Malheureusement, il ne suffit pas d’avoir quelques baobabs, lémuriens, caméléons ou tsingy pour attirer le touriste. Les destinations concurrentes proposent également des safaris, des plages, de la plongée sous-marine et autres activités valorisant la faune et la flore. Mais ils ont aussi un système touristique qui allie professionnalisme, qualité des infrastructures, accessibilité des sites etc. C’est ce raisonnement simple qui explique pourquoi Maurice a accueilli 1,3 millions de touristes en 2023, l’Afrique du Sud 8,48 millions, et Madagascar 0,26 millions. [1]. Dans le contexte actuel, on se demande avec perplexité comment Viviane Dewa, la nouvelle ministre en charge du secteur, compte atteindre un million de touristes d’ici 2028. Un chiffre symbolique annoncé de façon récurrente par tous les ministres qui se succèdent, pour tenter d’égaler l’île Maurice. Toutefois, sans action sur l’ensemble du système en termes d’infrastructures et de professionnalisme, cette barre du million restera un voeu pieu. D’autant plus que la destination Madagascar est loin de bénéficier d’une image solide et rassurante dans les recommandations émises par les pays pourvoyeurs de touristes envers leurs ressortissants.

Toutefois, il est indéniable que le Moyen-Orient a le vent en poupe sur le plan des performances touristiques après la période du Covid. [2] Si l’on juge par les photos de vacances familiales exposées sur Facebook, Dubai est aussi devenue une destination de choix pour les touristes Malgaches. La ligne directe va-t-elle alors favoriser le tourisme inbound ou outbound ?

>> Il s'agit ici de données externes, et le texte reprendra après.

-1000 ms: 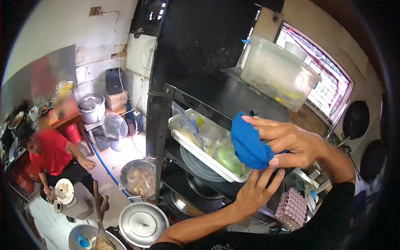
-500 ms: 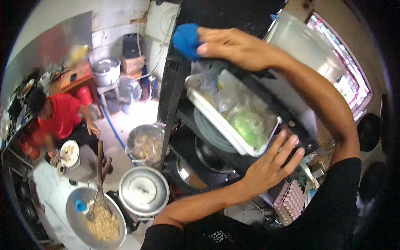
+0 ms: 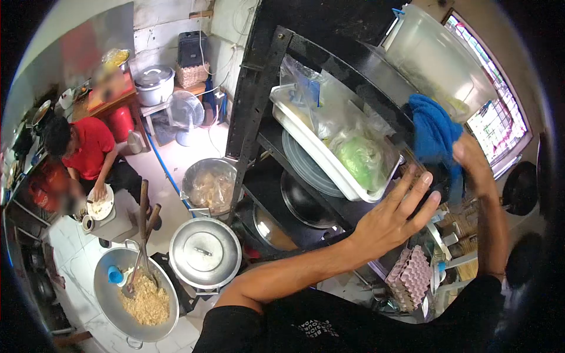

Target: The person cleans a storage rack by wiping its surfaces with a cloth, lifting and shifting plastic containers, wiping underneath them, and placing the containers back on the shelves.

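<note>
One blue cloth (image 3: 432, 125), and it's gripped in the right hand (image 3: 468, 157). Meanwhile the left hand (image 3: 393, 220) is fanned out just beside one white tray (image 3: 312, 146), with one egg-carton stack (image 3: 409, 276) below. One clear bin (image 3: 441, 56) beyond the right.

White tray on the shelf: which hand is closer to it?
Left: the left hand is beside one end of the white tray; the right hand is farther off, holding the blue cloth.

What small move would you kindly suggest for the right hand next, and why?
Perhaps slide the blue cloth along the black rail: the right hand grips it near the rail's right end, while the left hand is by the white tray.
</note>
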`<action>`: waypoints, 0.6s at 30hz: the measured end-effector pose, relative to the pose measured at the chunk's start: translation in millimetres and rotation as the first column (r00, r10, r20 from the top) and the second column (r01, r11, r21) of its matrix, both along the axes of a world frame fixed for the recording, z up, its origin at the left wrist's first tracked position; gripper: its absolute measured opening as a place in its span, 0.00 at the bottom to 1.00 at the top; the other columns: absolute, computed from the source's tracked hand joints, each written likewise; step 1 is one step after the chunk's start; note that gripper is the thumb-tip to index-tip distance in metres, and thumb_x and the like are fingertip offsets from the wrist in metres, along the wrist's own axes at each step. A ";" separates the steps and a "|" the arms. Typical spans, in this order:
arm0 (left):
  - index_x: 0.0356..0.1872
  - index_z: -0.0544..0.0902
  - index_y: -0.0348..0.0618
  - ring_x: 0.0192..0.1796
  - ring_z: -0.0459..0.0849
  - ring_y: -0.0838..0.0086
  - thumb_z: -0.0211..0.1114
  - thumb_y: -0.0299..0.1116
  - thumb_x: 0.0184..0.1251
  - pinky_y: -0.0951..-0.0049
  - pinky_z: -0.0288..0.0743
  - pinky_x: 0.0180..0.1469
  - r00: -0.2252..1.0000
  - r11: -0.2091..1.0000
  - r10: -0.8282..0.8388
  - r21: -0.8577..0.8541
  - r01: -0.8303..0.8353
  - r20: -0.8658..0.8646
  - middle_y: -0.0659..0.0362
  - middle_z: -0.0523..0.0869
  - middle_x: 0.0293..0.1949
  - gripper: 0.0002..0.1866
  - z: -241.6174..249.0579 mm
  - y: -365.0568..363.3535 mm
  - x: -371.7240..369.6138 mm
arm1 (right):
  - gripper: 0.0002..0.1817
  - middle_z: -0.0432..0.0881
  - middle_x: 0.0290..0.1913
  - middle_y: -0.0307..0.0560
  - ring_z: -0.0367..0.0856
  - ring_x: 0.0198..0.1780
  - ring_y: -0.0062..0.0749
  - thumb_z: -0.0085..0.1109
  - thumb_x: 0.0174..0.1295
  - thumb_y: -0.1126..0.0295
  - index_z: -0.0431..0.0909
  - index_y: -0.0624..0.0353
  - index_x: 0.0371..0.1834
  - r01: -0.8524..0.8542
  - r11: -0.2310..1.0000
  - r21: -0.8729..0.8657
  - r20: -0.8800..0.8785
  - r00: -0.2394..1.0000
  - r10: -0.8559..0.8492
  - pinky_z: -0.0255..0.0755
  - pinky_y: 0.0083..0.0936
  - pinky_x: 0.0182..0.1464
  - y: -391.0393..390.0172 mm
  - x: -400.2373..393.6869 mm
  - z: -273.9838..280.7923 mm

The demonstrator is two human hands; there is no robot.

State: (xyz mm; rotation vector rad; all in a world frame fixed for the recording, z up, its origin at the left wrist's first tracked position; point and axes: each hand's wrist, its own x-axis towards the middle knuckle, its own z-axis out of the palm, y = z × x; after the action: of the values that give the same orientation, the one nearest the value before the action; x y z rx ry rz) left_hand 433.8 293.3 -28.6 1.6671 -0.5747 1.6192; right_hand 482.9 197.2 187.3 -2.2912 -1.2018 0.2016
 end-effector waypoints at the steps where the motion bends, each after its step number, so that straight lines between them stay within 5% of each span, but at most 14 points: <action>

Andry Rajoelina lui-même y est allé à plusieurs reprises ces dernières années, pour des raisons dont l’intérêt national reste à démontrer. Mais on constate que sa progéniture est insérée régulièrement dans toutes les activités présidentielles avec Dubai, qu’il s’agisse de voyages officiels ou même de l’accueil du vol inaugural. Les voyages de ses fils sont-ils payés par le contribuable ? Si oui, quelle est la justification de leur présence dans les délégations: ont-ils un rôle précis assigné par la République ? La transparence éviterait les suspicions sur le véritable intérêt du régime actuel vers Dubai et l’ouverture de la ligne directe. On espère juste qu’il ne s’agit pas en priorité de soutenir un business familial dans lequel le fiston s’implique. Si tel était le cas, le Président Ravalomanana qui utilisait les prérogatives de puissance publique pour développer l’empire de Tiko ferait figure de petit joueur.